Jesus and Original Sin

[For the next few weeks this site will include items from my new blog, Did God Really Say THAT!? A Blog about the Bible. Here’s another entry.]

Many Bible passages include the peculiar notions of inherited guilt and punishment. For example, one standard interpretation of the Garden of Eden story is that it resulted in “original sin.” Every human being has inherited the guilt of Adam and Eve for disobeying God in Eden.

The apostle Paul thought our inherited guilt was canceled out by a vicarious sacrifice. We became guilty by being children of Adam and Eve, but we could be forgiven because of the suffering and death of Jesus. Romans 5:18-19: “Then as one man’s trespass led to condemnation for all men, so one man’s act of righteousness leads to acquittal and life for all men. For as by one man’s disobedience many were made sinners, so by one man’s obedience many will be made righteous.”

I don’t mean to oversimplify here. There are several major interpretations of the Christian doctrine of salvation through Jesus, and within each interpretation there are subtleties and sometimes profundities. My point is simply that in Biblical times many believed in inherited guilt, so for them this was a plausible interpretation of the Eden story. If we do not believe that guilt can be passed on to one’s offspring, that should influence our response to religious theories of sin and salvation.

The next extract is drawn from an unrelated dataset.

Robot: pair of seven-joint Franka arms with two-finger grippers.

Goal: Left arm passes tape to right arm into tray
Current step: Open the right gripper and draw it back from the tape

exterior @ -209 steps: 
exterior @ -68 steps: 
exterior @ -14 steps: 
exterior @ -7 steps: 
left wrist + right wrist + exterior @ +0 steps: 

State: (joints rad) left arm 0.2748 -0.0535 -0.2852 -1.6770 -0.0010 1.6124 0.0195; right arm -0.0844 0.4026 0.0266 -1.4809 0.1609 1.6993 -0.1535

So what do you think? Is the inherited-guilt concept entirely defunct? If not, how is it meaningful to you? And if we believe it is an obsolete idea, how should this influence our assessment of Christian theology?

Roger Christan Schriner

To subscribe to Theists & Atheists: Communication & Common Ground, click the “Follow” link on the upper left.

Advertisements

3 thoughts on “Jesus and Original Sin

  1. I’m just amused by how completely atheists buy into the Christian paradigm, that the choices are Christianity and atheism. I have texts and books on hundreds of religions and some 2,700 God/ess/s, and yet the discussion is always on Biblical concepts. You say “… that in Biblical times many believed in inherited guilt,…”, and yet as near as I can tell, that’s a uniquely Christian concept. All other religions I’ve studied so far believed that man is born neutral or good, and must EARN punishment… that ideas of inherent depravity and the certainty of Hell absent a savior, and that the test is belief alone (John 3:18) are alien to the vast majority of religions.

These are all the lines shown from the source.